◆ **WORK TO COMPLETE**
Set down again each entry exactly as it reads, pictures excluded.

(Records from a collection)

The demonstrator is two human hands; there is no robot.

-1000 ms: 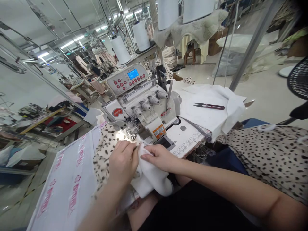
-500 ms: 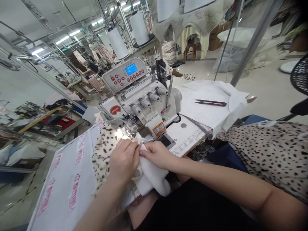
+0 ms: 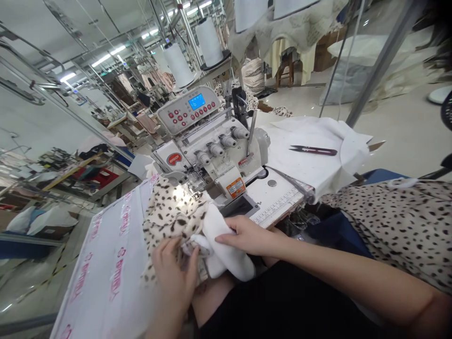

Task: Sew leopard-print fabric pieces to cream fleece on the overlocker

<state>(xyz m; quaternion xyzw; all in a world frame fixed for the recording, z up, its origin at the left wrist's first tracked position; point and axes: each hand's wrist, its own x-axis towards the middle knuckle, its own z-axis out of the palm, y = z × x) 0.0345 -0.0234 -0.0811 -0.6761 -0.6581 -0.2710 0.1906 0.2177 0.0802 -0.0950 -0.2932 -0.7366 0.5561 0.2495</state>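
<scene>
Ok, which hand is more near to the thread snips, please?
Right. The right hand, on white fabric, is below and left of the snips. The left hand, on spotted fabric, is farther, further left and lower.

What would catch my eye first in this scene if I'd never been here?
The white overlock sewing machine stands at the centre, with tall thread cones behind it. In front, the left hand holds spotted fabric while the right hand rests on white fabric. Thread snips lie on a white cloth at right.

bright strip lights (image 3: 108, 52), glare on spotted fabric (image 3: 179, 194), bowed edges
</scene>
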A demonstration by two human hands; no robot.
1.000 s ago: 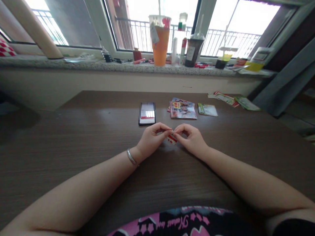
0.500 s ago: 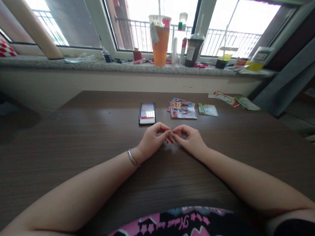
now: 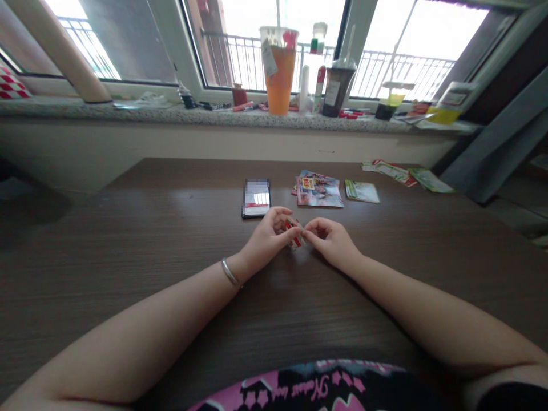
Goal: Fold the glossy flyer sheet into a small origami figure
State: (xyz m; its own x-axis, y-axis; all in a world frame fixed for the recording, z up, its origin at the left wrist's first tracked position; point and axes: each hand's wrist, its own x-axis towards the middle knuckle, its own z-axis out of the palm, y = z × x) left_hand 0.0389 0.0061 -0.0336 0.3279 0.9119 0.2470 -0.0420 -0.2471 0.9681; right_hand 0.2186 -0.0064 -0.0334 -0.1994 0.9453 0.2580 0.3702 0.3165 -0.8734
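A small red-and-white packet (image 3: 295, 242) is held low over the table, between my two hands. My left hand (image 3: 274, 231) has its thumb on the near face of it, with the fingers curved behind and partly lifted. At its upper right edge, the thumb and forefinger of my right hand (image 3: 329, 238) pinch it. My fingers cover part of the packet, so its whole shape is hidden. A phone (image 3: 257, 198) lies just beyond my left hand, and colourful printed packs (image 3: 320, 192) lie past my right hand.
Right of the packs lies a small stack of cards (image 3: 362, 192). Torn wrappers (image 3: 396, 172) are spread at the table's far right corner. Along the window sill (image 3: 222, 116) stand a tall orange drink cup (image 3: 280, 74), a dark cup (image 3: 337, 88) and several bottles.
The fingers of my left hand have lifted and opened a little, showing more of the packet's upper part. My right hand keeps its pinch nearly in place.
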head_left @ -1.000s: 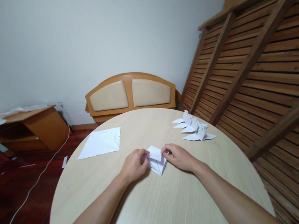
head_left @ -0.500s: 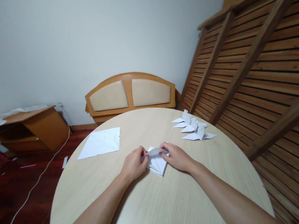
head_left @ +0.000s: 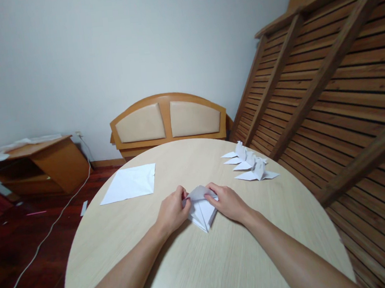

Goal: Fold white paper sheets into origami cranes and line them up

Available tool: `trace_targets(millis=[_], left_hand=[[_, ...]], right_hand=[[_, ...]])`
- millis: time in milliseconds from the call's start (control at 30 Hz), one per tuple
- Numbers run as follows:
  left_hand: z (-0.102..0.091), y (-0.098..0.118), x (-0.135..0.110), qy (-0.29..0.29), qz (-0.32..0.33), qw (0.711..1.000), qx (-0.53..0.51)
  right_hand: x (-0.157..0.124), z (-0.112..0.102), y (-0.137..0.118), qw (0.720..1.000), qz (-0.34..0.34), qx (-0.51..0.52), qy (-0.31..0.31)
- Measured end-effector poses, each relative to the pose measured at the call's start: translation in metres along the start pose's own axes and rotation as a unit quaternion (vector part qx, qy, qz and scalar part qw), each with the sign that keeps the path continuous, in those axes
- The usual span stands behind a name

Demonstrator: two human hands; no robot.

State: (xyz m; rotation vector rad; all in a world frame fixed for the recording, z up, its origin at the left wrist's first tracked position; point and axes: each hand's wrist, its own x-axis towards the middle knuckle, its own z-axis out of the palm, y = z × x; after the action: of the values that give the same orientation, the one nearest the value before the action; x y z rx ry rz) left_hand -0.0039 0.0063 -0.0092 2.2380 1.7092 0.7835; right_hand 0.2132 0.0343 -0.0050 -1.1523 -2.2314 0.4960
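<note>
A folded piece of white paper lies near the middle of the round table, one point toward me and creases running along it. My left hand pinches its left side between thumb and fingers. On the opposite side, my right hand grips the paper's right edge in the same way. Between the two hands the upper flap is raised and bent over. Fingertips behind the flap are partly hidden.
White folded paper birds stand in a row at the table's right. A flat white paper sheet lies at the left on the pale table. A slatted wooden panel leans at the right; a headboard stands behind.
The paper's near point has shifted slightly toward me and to the left. The flap between my hands stands higher and shows more of its face. Both hands keep their hold.
</note>
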Motion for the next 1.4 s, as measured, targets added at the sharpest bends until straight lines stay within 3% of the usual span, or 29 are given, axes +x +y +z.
trace_targets(millis=[567,733,1167,1400], left_hand=[[-0.003,0.002,-0.002,0.041,0.002,0.997,-0.072],[-0.002,0.0,-0.002,0.03,0.022,0.994,-0.101],[0.002,0.0,0.001,-0.014,-0.021,0.999,-0.037],[0.001,0.004,-0.001,0.013,-0.026,0.997,-0.066]], right_hand=[[-0.001,-0.001,0.001,0.999,0.03,-0.036,-0.004],[-0.001,-0.002,-0.001,0.999,0.032,-0.032,0.003],[-0.002,-0.001,-0.005,1.0,0.012,0.014,0.008],[-0.002,-0.002,-0.009,1.0,0.004,-0.009,0.003]])
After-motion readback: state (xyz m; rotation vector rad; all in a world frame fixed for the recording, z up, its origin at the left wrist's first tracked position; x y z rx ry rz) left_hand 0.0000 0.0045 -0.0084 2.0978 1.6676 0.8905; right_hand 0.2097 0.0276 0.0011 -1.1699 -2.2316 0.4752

◆ **RESULT FOR THIS EXERCISE**
The demonstrator is two human hands; there is no robot.

-1000 ms: 
-500 ms: 
+0 ms: 

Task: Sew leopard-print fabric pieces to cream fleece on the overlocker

<state>(xyz m; quaternion xyzw; all in a world frame fixed for the recording, z up, its origin at the left wrist's first tracked position; point and axes: each hand's wrist, its own x-axis towards the middle knuckle, its own z-axis out of the palm, y = z × x) 0.0345 -0.0234 -0.0811 -0.6761 -0.6581 -0.2710 0.1906 0.2177 0.0802 -0.0950 -0.2932 -0.7366 0.5561 0.2495</state>
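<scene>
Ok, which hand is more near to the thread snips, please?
Right. The right hand, on white fabric, is below and left of the snips. The left hand, on spotted fabric, is farther, further left and lower.

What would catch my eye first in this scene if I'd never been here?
The white overlock sewing machine stands at the centre, with tall thread cones behind it. In front, the left hand holds spotted fabric while the right hand rests on white fabric. Thread snips lie on a white cloth at right.

bright strip lights (image 3: 108, 52), glare on spotted fabric (image 3: 179, 194), bowed edges
</scene>
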A demonstration by two human hands; no robot.
1.000 s ago: 
0.500 s ago: 
now: 
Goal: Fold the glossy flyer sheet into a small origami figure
State: (xyz m; its own x-axis, y-axis; all in a world frame fixed for the recording, z up, its origin at the left wrist's first tracked position; point and axes: each hand's wrist, its own x-axis towards the middle knuckle, its own z-axis out of the palm, y = z × x) left_hand 0.0389 0.0061 -0.0336 0.3279 0.9119 0.2470 -0.0420 -0.2471 0.9681; right_hand 0.2186 -0.0064 -0.0334 -0.1994 0.9453 0.2580 0.3702 0.3165 -0.8734
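A small red-and-white packet (image 3: 295, 242) is held low over the table, between my two hands. My left hand (image 3: 274, 231) has its thumb on the near face of it, with the fingers curved behind and partly lifted. At its upper right edge, the thumb and forefinger of my right hand (image 3: 329, 238) pinch it. My fingers cover part of the packet, so its whole shape is hidden. A phone (image 3: 257, 198) lies just beyond my left hand, and colourful printed packs (image 3: 320, 192) lie past my right hand.
Right of the packs lies a small stack of cards (image 3: 362, 192). Torn wrappers (image 3: 396, 172) are spread at the table's far right corner. Along the window sill (image 3: 222, 116) stand a tall orange drink cup (image 3: 280, 74), a dark cup (image 3: 337, 88) and several bottles.
The fingers of my left hand have lifted and opened a little, showing more of the packet's upper part. My right hand keeps its pinch nearly in place.
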head_left @ -1.000s: 
head_left @ -0.500s: 
head_left @ +0.000s: 

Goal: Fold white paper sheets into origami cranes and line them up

Available tool: `trace_targets(millis=[_], left_hand=[[_, ...]], right_hand=[[_, ...]])`
- millis: time in milliseconds from the call's start (control at 30 Hz), one per tuple
- Numbers run as follows:
  left_hand: z (-0.102..0.091), y (-0.098..0.118), x (-0.135..0.110), qy (-0.29..0.29), qz (-0.32..0.33), qw (0.711..1.000), qx (-0.53..0.51)
  right_hand: x (-0.157..0.124), z (-0.112..0.102), y (-0.137..0.118), qw (0.720..1.000), qz (-0.34..0.34), qx (-0.51..0.52), qy (-0.31..0.31)
- Measured end-effector poses, each relative to the pose measured at the call's start: translation in metres along the start pose's own axes and rotation as a unit quaternion (vector part qx, qy, qz and scalar part qw), each with the sign that keeps the path continuous, in those axes
- The usual span stands behind a name

Demonstrator: two human hands; no robot.

State: (xyz m; rotation vector rad; all in a world frame fixed for the recording, z up, its origin at the left wrist's first tracked position; point and axes: each hand's wrist, its own x-axis towards the middle knuckle, its own z-axis out of the palm, y = z × x; after the action: of the values that give the same orientation, the one nearest the value before the action; x y z rx ry rz) left_hand -0.0039 0.0063 -0.0092 2.2380 1.7092 0.7835; right_hand 0.2132 0.0343 -0.0050 -1.1523 -2.2314 0.4960
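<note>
A folded piece of white paper lies near the middle of the round table, one point toward me and creases running along it. My left hand pinches its left side between thumb and fingers. On the opposite side, my right hand grips the paper's right edge in the same way. Between the two hands the upper flap is raised and bent over. Fingertips behind the flap are partly hidden.
White folded paper birds stand in a row at the table's right. A flat white paper sheet lies at the left on the pale table. A slatted wooden panel leans at the right; a headboard stands behind.
The paper's near point has shifted slightly toward me and to the left. The flap between my hands stands higher and shows more of its face. Both hands keep their hold.
</note>
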Motion for the next 1.4 s, as measured, targets added at the sharpest bends until straight lines stay within 3% of the usual span, or 29 are given, axes +x +y +z.
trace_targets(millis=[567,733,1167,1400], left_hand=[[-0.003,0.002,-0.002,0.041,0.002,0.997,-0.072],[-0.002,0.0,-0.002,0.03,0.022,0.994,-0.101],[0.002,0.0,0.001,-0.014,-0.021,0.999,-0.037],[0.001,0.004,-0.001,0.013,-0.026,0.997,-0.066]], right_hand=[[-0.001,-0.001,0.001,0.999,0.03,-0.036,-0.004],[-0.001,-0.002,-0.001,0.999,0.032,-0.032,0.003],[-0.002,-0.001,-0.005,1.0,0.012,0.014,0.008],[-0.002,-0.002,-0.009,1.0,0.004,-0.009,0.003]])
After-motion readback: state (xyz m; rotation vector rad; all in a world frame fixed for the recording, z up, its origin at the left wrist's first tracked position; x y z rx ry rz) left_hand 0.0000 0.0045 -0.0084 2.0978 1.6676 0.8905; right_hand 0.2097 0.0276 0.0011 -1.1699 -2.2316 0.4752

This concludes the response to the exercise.